● Work task
Please return all lines in the listing holding the word "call".

● Dataset excerpt
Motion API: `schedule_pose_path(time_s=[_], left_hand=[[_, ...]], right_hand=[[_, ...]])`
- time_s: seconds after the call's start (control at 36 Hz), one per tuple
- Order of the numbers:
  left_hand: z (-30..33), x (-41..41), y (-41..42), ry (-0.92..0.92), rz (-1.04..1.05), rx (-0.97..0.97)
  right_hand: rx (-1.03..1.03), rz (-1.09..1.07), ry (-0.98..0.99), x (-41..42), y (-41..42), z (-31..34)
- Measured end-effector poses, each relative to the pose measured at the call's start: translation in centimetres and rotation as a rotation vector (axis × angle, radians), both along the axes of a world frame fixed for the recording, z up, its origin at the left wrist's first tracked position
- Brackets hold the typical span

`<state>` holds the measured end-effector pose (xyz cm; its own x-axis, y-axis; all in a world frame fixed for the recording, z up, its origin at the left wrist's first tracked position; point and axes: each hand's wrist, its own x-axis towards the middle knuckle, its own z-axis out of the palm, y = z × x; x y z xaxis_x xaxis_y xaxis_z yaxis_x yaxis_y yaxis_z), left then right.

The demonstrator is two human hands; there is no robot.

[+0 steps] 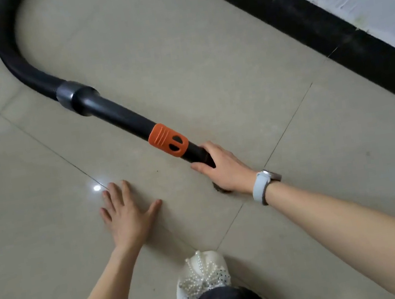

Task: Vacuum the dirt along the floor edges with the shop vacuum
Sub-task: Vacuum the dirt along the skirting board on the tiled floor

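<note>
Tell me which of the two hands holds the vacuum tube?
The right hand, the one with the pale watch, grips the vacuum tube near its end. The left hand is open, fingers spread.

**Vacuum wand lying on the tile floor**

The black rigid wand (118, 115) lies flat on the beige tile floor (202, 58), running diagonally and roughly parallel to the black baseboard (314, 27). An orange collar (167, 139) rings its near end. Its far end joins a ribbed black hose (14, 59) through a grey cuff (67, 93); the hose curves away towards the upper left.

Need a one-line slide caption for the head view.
Right hand grips vacuum wand on tile; left hand open.
</note>
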<state>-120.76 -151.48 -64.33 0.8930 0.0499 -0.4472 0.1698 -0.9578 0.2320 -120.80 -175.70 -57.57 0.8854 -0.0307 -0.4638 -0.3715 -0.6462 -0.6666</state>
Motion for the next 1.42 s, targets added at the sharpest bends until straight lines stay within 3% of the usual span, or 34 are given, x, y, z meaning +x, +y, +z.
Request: schedule_pose_path(time_s=[0.14, 0.31, 0.39, 0.64, 0.86, 1.14, 1.31, 1.42], left_hand=[[-0.2, 0.1, -0.1, -0.021, 0.007, 0.012], [0.0, 0.2, -0.3, -0.022, -0.014, 0.033], [0.0, 0.2, -0.2, -0.026, -0.014, 0.035], [0.4, 0.3, 0.3, -0.022, -0.015, 0.027], [0.8, 1.6, 3.1, 0.016, 0.039, 0.008], [1.3, 2.1, 5.9, 0.034, 0.005, 0.008], [1.6, 2.8, 6.9, -0.020, -0.006, -0.037], [1.2, 3.3, 7.7, -0.091, 0.152, -0.169]], right_hand=[[0.056, -0.022, 0.022, -3.9, 1.6, -0.3], [-0.113, -0.118, 0.004, -2.4, -5.0, 0.1], [-0.075, -0.231, 0.008, -3.4, -6.5, 0.5], [0.157, -0.351, 0.009, -4.0, 2.9, 0.0], [-0.115, -0.293, -0.063, 4.6, 5.1, -0.1], [0.119, -0.072, -0.024, 8.5, 15.8, 0.3], [0.226, -0.180, -0.078, 12.1, 16.2, 0.2], [0.351, -0.231, -0.091, 13.8, 17.5, 0.5]])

● Response to this exercise
- time_s: seconds after the call's start (control at 36 Hz), one per tuple
- Measured end-effector poses, each relative to the pose measured at the call's start: translation in centimetres and rotation as a rotation vector (axis × angle, radians), both along the axes of a world frame fixed for the recording, z up, its origin at the left wrist's first tracked position

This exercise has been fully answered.